Instructions for the task:
Produce an exact transcript of all the records.

The input:
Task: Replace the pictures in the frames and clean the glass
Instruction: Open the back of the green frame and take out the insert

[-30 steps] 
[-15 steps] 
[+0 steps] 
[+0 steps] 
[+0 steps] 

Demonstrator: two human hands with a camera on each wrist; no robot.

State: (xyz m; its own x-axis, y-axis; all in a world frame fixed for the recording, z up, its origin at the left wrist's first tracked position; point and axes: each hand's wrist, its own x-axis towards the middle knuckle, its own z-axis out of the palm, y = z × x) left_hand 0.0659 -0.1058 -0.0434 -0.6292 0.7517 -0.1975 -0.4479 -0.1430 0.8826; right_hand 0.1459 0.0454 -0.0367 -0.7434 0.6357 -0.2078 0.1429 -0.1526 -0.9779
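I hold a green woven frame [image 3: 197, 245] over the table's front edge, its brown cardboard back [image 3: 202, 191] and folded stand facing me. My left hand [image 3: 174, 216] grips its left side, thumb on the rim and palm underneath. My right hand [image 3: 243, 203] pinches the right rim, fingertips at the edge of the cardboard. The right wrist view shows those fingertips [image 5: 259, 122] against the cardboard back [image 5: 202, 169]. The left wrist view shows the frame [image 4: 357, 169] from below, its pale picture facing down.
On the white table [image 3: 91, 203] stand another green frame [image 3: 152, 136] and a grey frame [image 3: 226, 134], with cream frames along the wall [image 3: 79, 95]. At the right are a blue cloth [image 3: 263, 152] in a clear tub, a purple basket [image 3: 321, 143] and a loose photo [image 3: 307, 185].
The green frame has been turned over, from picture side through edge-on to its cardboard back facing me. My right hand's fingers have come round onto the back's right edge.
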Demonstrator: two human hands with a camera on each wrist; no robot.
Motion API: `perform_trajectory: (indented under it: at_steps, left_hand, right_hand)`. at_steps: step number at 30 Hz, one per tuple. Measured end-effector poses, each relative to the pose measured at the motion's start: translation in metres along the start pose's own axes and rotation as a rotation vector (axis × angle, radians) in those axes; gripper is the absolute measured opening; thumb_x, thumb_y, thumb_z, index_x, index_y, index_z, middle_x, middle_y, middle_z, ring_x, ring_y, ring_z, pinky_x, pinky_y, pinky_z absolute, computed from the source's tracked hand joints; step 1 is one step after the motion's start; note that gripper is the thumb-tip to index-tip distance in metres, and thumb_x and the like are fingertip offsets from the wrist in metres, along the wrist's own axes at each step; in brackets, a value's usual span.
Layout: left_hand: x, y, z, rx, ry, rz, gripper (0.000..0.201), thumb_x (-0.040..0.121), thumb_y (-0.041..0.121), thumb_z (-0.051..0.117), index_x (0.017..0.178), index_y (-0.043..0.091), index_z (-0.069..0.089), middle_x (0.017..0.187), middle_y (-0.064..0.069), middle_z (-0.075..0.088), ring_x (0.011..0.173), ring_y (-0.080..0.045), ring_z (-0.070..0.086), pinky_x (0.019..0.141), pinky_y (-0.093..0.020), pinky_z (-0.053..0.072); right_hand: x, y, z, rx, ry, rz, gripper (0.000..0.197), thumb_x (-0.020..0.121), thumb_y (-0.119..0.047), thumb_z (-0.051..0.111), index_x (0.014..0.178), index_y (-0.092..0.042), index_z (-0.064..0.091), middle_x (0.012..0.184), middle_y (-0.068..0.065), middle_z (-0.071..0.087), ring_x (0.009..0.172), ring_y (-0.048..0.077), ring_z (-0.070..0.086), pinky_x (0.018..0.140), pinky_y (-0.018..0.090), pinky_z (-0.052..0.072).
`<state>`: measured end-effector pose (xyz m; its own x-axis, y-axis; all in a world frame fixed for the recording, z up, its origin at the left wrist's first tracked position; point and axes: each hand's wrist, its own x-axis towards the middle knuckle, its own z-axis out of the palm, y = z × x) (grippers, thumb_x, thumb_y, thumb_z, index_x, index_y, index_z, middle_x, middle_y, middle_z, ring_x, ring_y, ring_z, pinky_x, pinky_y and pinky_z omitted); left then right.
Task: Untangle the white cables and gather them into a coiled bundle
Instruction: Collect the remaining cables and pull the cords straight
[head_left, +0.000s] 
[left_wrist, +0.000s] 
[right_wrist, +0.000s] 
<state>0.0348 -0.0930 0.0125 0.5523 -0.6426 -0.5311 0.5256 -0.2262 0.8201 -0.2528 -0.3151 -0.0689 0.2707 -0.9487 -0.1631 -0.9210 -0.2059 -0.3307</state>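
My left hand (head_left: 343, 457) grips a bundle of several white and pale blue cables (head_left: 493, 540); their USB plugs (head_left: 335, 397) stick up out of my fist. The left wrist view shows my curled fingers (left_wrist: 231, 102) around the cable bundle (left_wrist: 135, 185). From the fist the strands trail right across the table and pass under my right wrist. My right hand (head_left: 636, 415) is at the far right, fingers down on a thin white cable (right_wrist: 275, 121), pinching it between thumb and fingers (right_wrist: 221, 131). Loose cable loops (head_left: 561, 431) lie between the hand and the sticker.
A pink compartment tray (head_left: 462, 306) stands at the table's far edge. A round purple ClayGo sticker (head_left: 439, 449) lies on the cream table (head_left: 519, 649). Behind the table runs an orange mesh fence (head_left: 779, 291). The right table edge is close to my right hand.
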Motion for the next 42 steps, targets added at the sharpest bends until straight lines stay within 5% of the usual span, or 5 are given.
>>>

Exercise solution:
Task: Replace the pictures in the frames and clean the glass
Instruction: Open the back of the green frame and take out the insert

[-30 steps] 
[-15 steps] 
[+0 steps] 
[+0 steps] 
[+0 steps] 

Demonstrator: two human hands with a camera on each wrist; no robot.

State: (xyz m; its own x-axis, y-axis; all in a world frame fixed for the recording, z up, its origin at the left wrist's first tracked position; point and axes: each hand's wrist, its own x-axis towards the middle knuckle, its own z-axis out of the palm, y = z × x) left_hand 0.0659 -0.1058 -0.0434 -0.6292 0.7517 -0.1975 -0.4479 -0.1430 0.8826; right_hand 0.1459 0.0454 -0.0367 -0.7434 0.6357 -0.2078 0.1429 -0.1526 -0.9779
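I hold a green woven frame [image 3: 197, 245] over the table's front edge, its brown cardboard back [image 3: 202, 191] and folded stand facing me. My left hand [image 3: 174, 216] grips its left side, thumb on the rim and palm underneath. My right hand [image 3: 243, 203] pinches the right rim, fingertips at the edge of the cardboard. The right wrist view shows those fingertips [image 5: 259, 122] against the cardboard back [image 5: 202, 169]. The left wrist view shows the frame [image 4: 357, 169] from below, its pale picture facing down.
On the white table [image 3: 91, 203] stand another green frame [image 3: 152, 136] and a grey frame [image 3: 226, 134], with cream frames along the wall [image 3: 79, 95]. At the right are a blue cloth [image 3: 263, 152] in a clear tub, a purple basket [image 3: 321, 143] and a loose photo [image 3: 307, 185].
The green frame has been turned over, from picture side through edge-on to its cardboard back facing me. My right hand's fingers have come round onto the back's right edge.
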Demonstrator: two human hands with a camera on each wrist; no robot.
Motion API: `perform_trajectory: (indented under it: at_steps, left_hand, right_hand)`. at_steps: step number at 30 Hz, one per tuple. Measured end-effector poses, each relative to the pose measured at the motion's start: translation in metres along the start pose's own axes and rotation as a rotation vector (axis × angle, radians) in those axes; gripper is the absolute measured opening; thumb_x, thumb_y, thumb_z, index_x, index_y, index_z, middle_x, middle_y, middle_z, ring_x, ring_y, ring_z, pinky_x, pinky_y, pinky_z absolute, computed from the source's tracked hand joints; step 1 is one step after the motion's start; note that gripper is the thumb-tip to index-tip distance in metres, and thumb_x and the like are fingertip offsets from the wrist in metres, along the wrist's own axes at each step; in brackets, a value's usual span.
Layout: left_hand: x, y, z, rx, ry, rz, gripper (0.000..0.201), thumb_x (-0.040..0.121), thumb_y (-0.041..0.121), thumb_z (-0.051..0.117), index_x (0.017..0.178), index_y (-0.043..0.091), index_z (-0.069..0.089), middle_x (0.017..0.187), middle_y (-0.064..0.069), middle_z (-0.075..0.088), ring_x (0.011..0.173), ring_y (-0.080..0.045), ring_z (-0.070..0.086), pinky_x (0.019..0.141), pinky_y (-0.093..0.020), pinky_z (-0.053..0.072); right_hand: x, y, z, rx, ry, rz, gripper (0.000..0.197), thumb_x (-0.020..0.121), thumb_y (-0.119..0.047), thumb_z (-0.051..0.111), index_x (0.014..0.178), index_y (-0.092..0.042), index_z (-0.064..0.091), middle_x (0.012..0.184), middle_y (-0.068..0.065), middle_z (-0.071..0.087), ring_x (0.009..0.172), ring_y (-0.048..0.077), ring_z (-0.070..0.086), pinky_x (0.018..0.140), pinky_y (-0.018..0.090), pinky_z (-0.052..0.072).
`<state>`: measured end-effector pose (xyz m; its own x-axis, y-axis; all in a world frame fixed for the recording, z up, its origin at the left wrist's first tracked position; point and axes: each hand's wrist, its own x-axis towards the middle knuckle, its own z-axis out of the palm, y = z × x) (grippers, thumb_x, thumb_y, thumb_z, index_x, index_y, index_z, middle_x, middle_y, middle_z, ring_x, ring_y, ring_z, pinky_x, pinky_y and pinky_z omitted); left then right.
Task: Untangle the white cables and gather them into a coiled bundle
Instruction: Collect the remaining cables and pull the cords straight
[head_left, +0.000s] 
[left_wrist, +0.000s] 
[right_wrist, +0.000s] 
<state>0.0348 -0.0930 0.0125 0.5523 -0.6426 -0.5311 0.5256 -0.2262 0.8201 -0.2528 -0.3151 -0.0689 0.2707 -0.9487 -0.1631 -0.9210 -0.2059 -0.3307</state>
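My left hand (head_left: 343, 457) grips a bundle of several white and pale blue cables (head_left: 493, 540); their USB plugs (head_left: 335, 397) stick up out of my fist. The left wrist view shows my curled fingers (left_wrist: 231, 102) around the cable bundle (left_wrist: 135, 185). From the fist the strands trail right across the table and pass under my right wrist. My right hand (head_left: 636, 415) is at the far right, fingers down on a thin white cable (right_wrist: 275, 121), pinching it between thumb and fingers (right_wrist: 221, 131). Loose cable loops (head_left: 561, 431) lie between the hand and the sticker.
A pink compartment tray (head_left: 462, 306) stands at the table's far edge. A round purple ClayGo sticker (head_left: 439, 449) lies on the cream table (head_left: 519, 649). Behind the table runs an orange mesh fence (head_left: 779, 291). The right table edge is close to my right hand.
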Motion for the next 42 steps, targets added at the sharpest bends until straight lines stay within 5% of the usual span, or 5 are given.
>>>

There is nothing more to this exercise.